EXERCISE GOAL = Return all of the following entries as written, but without the images.

GIVEN RECORDS =

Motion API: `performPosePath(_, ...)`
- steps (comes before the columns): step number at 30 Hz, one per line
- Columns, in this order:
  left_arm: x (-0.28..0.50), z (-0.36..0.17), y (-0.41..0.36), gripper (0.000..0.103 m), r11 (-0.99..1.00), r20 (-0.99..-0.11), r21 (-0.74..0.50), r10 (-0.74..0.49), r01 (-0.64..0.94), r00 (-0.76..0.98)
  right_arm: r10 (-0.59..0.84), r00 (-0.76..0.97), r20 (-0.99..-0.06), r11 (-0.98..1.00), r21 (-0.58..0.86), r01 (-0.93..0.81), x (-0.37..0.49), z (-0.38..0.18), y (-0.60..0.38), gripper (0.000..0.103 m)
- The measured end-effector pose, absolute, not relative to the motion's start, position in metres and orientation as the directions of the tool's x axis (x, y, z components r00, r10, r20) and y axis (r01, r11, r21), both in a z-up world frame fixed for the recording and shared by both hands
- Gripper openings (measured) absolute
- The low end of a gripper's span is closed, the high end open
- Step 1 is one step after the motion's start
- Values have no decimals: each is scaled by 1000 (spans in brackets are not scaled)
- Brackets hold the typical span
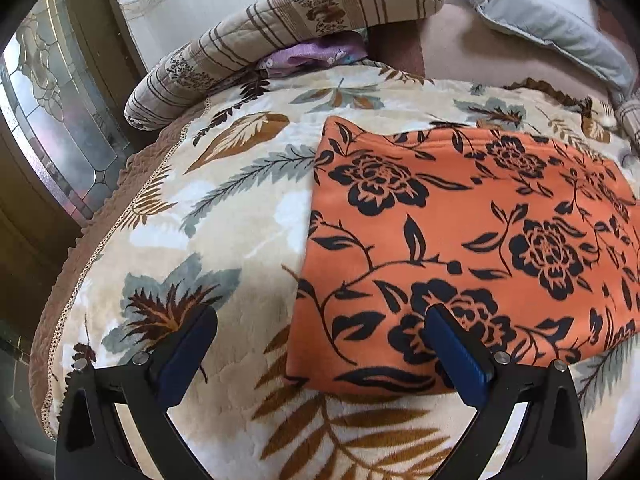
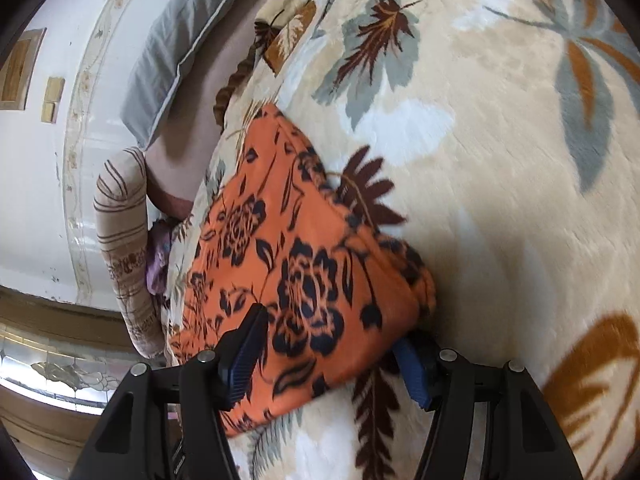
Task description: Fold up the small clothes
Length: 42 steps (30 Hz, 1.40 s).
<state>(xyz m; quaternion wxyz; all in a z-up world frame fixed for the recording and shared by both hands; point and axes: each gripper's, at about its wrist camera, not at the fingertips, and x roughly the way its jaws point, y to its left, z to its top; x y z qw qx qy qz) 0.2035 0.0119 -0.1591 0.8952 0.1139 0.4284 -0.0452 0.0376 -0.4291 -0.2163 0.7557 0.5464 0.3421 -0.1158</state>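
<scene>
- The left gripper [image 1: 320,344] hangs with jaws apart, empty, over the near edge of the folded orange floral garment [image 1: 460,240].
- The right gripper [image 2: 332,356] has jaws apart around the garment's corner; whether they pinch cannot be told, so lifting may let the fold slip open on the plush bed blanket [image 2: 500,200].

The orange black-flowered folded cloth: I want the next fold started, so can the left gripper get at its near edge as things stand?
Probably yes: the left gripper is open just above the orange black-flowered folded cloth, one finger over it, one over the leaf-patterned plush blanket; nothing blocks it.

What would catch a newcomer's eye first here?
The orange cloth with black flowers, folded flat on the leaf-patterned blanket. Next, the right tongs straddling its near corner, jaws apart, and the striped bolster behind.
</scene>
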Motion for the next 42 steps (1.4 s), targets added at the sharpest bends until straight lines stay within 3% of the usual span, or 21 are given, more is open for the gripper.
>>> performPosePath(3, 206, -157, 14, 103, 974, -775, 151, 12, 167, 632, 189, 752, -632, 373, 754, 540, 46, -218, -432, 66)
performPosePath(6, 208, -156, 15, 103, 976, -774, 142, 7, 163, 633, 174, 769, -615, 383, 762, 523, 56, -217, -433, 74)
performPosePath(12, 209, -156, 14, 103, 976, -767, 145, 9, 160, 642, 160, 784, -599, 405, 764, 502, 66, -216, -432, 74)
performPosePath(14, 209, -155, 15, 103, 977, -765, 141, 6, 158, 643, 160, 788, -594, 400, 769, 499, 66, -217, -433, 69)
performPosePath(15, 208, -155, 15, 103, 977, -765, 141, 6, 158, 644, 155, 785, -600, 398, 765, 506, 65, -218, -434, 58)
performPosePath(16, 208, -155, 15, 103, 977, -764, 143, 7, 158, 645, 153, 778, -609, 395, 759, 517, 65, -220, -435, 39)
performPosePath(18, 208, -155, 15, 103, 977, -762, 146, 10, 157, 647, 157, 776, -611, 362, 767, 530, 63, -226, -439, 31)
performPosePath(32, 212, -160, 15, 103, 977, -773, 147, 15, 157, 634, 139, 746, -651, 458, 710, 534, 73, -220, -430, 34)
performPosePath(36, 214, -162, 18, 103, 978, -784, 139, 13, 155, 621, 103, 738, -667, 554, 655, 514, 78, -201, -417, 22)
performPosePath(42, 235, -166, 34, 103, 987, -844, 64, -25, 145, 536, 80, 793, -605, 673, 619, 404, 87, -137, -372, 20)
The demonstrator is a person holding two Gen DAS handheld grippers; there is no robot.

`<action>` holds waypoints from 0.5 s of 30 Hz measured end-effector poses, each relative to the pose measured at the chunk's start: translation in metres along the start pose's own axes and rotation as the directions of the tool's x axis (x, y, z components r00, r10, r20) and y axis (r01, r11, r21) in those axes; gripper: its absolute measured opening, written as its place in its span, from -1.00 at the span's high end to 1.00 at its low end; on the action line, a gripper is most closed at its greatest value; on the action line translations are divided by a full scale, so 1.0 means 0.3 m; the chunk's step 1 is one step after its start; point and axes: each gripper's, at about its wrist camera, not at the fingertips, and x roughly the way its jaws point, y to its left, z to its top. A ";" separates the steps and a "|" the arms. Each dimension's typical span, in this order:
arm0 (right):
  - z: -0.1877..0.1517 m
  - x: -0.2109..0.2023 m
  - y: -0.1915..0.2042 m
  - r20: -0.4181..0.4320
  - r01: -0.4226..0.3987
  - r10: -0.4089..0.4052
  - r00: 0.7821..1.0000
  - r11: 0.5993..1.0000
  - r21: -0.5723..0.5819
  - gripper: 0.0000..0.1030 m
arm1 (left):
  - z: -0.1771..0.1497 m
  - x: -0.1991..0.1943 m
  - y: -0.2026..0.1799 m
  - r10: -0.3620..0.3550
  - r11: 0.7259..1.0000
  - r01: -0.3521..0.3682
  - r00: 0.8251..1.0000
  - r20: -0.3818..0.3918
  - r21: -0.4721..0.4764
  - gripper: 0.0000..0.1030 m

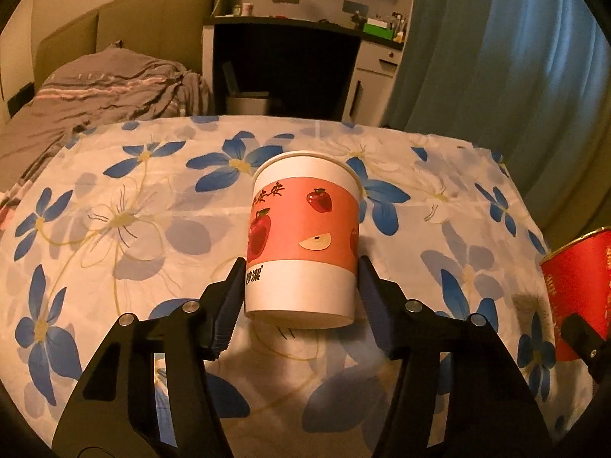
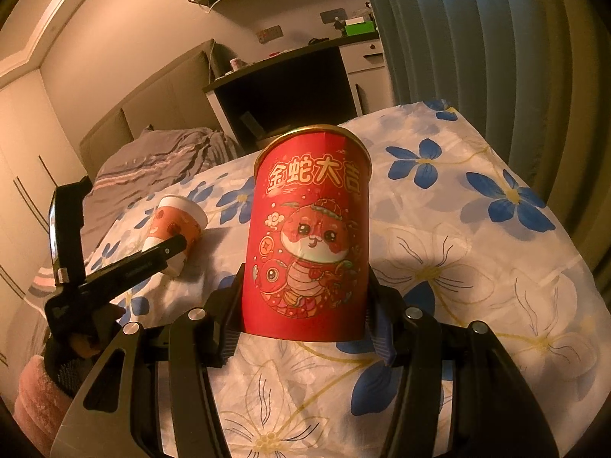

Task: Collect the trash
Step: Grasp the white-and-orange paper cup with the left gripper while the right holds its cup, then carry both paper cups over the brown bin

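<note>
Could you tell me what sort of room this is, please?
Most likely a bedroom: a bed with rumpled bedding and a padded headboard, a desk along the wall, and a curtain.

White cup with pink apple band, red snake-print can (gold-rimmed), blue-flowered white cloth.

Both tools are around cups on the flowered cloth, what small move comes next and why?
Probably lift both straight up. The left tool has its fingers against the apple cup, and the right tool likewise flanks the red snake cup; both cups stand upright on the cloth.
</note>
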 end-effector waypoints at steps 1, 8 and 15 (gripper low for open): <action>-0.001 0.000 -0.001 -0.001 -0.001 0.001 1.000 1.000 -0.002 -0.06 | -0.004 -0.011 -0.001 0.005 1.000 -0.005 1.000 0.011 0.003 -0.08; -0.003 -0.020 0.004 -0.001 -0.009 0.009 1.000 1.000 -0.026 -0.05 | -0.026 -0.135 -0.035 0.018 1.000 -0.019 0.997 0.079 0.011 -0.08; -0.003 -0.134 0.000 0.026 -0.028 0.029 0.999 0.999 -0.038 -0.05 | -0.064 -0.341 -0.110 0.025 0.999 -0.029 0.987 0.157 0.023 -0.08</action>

RESULT BELOW =
Motion API: `performPosePath(_, ...)`
- steps (comes before the columns): step number at 30 Hz, one per line
- Columns, in this order:
  left_arm: x (-0.28..0.50), z (-0.36..0.17), y (-0.41..0.36), gripper (0.000..0.103 m), r11 (-0.99..1.00), r20 (-0.99..-0.11), r21 (-0.74..0.50), r10 (-0.74..0.49), r01 (-0.64..0.94), r00 (-0.76..0.98)
  right_arm: r10 (-0.59..0.84), r00 (-0.76..0.97), r20 (-0.99..-0.06), r11 (-0.98..1.00), r21 (-0.58..0.86), r01 (-0.93..0.81), x (-0.37..0.49), z (-0.38..0.18), y (-0.60..0.38), gripper (0.000..0.103 m)
- The measured end-effector pose, absolute, not relative to the motion's start, position in metres and orientation as the directions of the tool's x axis (x, y, z components r00, r10, r20) and y axis (r01, r11, r21), both in a z-up world frame fixed for the recording and shared by both hands
- Gripper openings (measured) absolute
- The low end of a gripper's span is closed, the high end open
- Step 1 is one step after the motion's start
- Values have no decimals: each is scaled by 1000 (spans in brackets are not scaled)
- Brackets hold the typical span
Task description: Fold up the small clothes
Length: 42 steps (30 Hz, 1.40 s).
<state>(xyz m; quaternion wxyz; all in a z-up world frame fixed for the recording and shared by both hands; point and axes: each gripper's, at about its wrist camera, not at the fingertips, and x roughly the way its jaws point, y to its left, z to its top; x y z qw qx qy qz) 0.2035 0.0119 -0.1591 0.8952 0.1139 0.4284 -0.0452 0.0376 -0.4291 -0.2163 0.7557 0.5464 0.3421 -0.1158</state>
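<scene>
- The left gripper [image 1: 320,344] hangs with jaws apart, empty, over the near edge of the folded orange floral garment [image 1: 460,240].
- The right gripper [image 2: 332,356] has jaws apart around the garment's corner; whether they pinch cannot be told, so lifting may let the fold slip open on the plush bed blanket [image 2: 500,200].

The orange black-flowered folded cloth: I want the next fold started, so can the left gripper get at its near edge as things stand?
Probably yes: the left gripper is open just above the orange black-flowered folded cloth, one finger over it, one over the leaf-patterned plush blanket; nothing blocks it.

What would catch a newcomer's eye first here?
The orange cloth with black flowers, folded flat on the leaf-patterned blanket. Next, the right tongs straddling its near corner, jaws apart, and the striped bolster behind.
</scene>
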Motion for the next 42 steps (1.4 s), targets added at the sharpest bends until straight lines stay within 3% of the usual span, or 21 are given, more is open for the gripper.
>>> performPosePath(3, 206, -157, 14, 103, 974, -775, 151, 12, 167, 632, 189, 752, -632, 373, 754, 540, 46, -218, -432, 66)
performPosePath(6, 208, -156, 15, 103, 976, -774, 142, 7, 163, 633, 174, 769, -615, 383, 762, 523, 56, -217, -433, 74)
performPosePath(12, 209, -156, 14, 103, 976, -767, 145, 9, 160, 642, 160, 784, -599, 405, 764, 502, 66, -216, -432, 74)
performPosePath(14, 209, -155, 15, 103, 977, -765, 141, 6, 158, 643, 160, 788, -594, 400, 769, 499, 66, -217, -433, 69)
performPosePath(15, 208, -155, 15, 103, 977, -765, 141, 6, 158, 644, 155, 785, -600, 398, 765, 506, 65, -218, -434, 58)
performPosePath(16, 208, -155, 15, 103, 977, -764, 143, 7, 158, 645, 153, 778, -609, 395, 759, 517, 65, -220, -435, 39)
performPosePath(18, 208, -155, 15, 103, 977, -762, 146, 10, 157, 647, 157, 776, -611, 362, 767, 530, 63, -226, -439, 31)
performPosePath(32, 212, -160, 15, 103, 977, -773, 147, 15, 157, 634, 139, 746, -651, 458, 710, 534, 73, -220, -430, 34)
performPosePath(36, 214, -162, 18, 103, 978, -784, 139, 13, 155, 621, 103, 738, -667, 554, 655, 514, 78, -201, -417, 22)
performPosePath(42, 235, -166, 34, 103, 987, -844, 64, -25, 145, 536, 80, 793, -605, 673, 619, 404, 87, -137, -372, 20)
The demonstrator is a person holding two Gen DAS handheld grippers; there is no robot.

`<action>` holds waypoints from 0.5 s of 30 Hz measured end-effector poses, each relative to the pose measured at the chunk's start: translation in metres along the start pose's own axes and rotation as the directions of the tool's x axis (x, y, z components r00, r10, r20) and y axis (r01, r11, r21) in those axes; gripper: its absolute measured opening, written as its place in its span, from -1.00 at the span's high end to 1.00 at its low end; on the action line, a gripper is most closed at its greatest value; on the action line translations are divided by a full scale, so 1.0 means 0.3 m; the chunk's step 1 is one step after its start; point and axes: each gripper's, at about its wrist camera, not at the fingertips, and x roughly the way its jaws point, y to its left, z to its top. A ";" separates the steps and a "|" the arms. Each dimension's typical span, in this order:
arm0 (right):
  - z: -0.1877..0.1517 m
  - x: -0.2109..0.2023 m
  - y: -0.1915..0.2042 m
  - r20: -0.4181..0.4320
  - r01: -0.4226..0.3987
  - r10: -0.4089..0.4052
  - r00: 0.7821..1.0000
  - r11: 0.5993..1.0000
  - r21: -0.5723..0.5819
  - gripper: 0.0000..0.1030 m
arm1 (left):
  - z: -0.1771..0.1497 m
  - x: -0.1991..0.1943 m
  - y: -0.2026..0.1799 m
  - r10: -0.3620..0.3550
  - r11: 0.7259..1.0000
  - r01: -0.3521..0.3682
  - r00: 0.8251..1.0000
  - r20: -0.3818..0.3918
  - r21: -0.4721..0.4764
  - gripper: 0.0000..0.1030 m


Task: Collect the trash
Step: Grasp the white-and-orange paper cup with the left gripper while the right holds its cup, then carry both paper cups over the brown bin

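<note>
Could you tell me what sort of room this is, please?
Most likely a bedroom: a bed with rumpled bedding and a padded headboard, a desk along the wall, and a curtain.

White cup with pink apple band, red snake-print can (gold-rimmed), blue-flowered white cloth.

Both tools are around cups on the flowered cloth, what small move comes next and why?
Probably lift both straight up. The left tool has its fingers against the apple cup, and the right tool likewise flanks the red snake cup; both cups stand upright on the cloth.
</note>
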 end-effector waypoints at steps 1, 8 and 15 (gripper low for open): <action>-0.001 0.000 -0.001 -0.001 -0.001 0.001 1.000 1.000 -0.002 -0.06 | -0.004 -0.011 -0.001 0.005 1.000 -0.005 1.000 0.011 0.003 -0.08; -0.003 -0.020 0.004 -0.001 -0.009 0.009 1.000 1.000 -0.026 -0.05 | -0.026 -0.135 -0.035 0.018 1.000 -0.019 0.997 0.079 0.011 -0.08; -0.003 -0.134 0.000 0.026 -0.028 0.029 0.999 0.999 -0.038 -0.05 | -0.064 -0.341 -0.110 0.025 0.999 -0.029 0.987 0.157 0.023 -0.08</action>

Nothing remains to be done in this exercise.